“This agreement sets the stage for continuing Sound Transit’s fruitful partnership with Metro as Link continues to serve more riders,” said Sound Transit CEO Peter Rogoff. “We appreciate Metro’s readiness to partner with Sound Transit by controlling some costs immediately while pursuing further efficiencies going forward. The professionalism and commitment of Metro’s operators and leadership will continue helping to expand Link’s success in giving riders an alternative to ever-worsening traffic jams.”
A show of public hand-holding and kum-ba-yah singing caps a contentious month between the two agencies, as Sound Transit floated, then rescinded, a proposal to add supplemental bus service from private contractors.
Bus base capacity issue was a big topic during last month’s Sound Transit Rider Experience & Operations Committee meeting. Not only did numerous members of ATU 587 show up to protest the private operator proposal, but Sound Transit’s Brian de Place gave a presentation (starts at about the 1 hour mark here) on ST’s ongoing bus capacity challenges. The presentation had quite a few interesting details regarding the costs ST pays to various partner agencies. It also made the obvious but important point that, as congestion worsens, more buses are required to maintain the same headways.
A couple of slides in particular highlight ST’s conundrum (apologies for the quality of the screen caps). First, there is an acute need for bus capacity in the next couple of years:
After 2025, though, ST Express bus service could drop considerably as Link opens to Lynnwood and Redmond. The board, therefore, is hesitant to make long term commitments:
(Note that these hours are for ST Express bus service only, and don’t include Stride BRT on I-405 and SR-522, both of which will have dedicated funding streams as well as their own maintenance & storage facilities. Total ST bus service hours would remain in the 600k-800k range though 2040.)
Meanwhile, Metro is expanding base capacity as well, and the city of Seattle is buying as much service as it can. As CEO Rogoff said at the meeting, the region has a huge appetite for bus service and officials need to all work together to meet it, irrespective of what’s in various long-range plans.

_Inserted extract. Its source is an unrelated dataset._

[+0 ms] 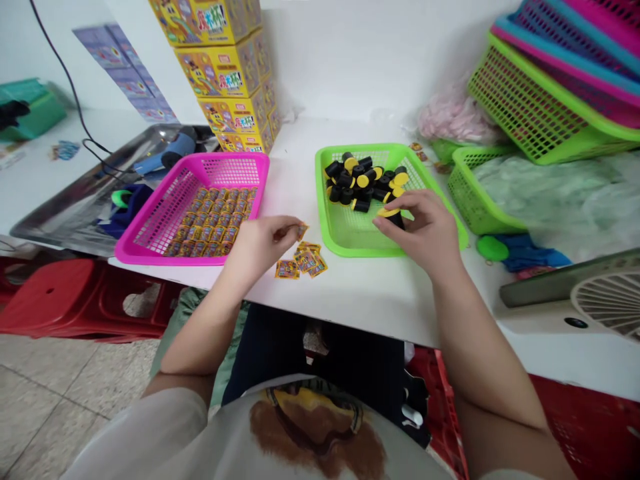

The ST board indicated that it’s hoping to get a bigger picture, including the partner agencies, about regional bus needs over the next decade or so in order to help facilitate better planning. The fundamental issue remains: congestion is worsening and more buses are needed to maintain existing service levels. The only real way out is through capital spending, either through more base capacity, or, even better, more dedicated right-of-way.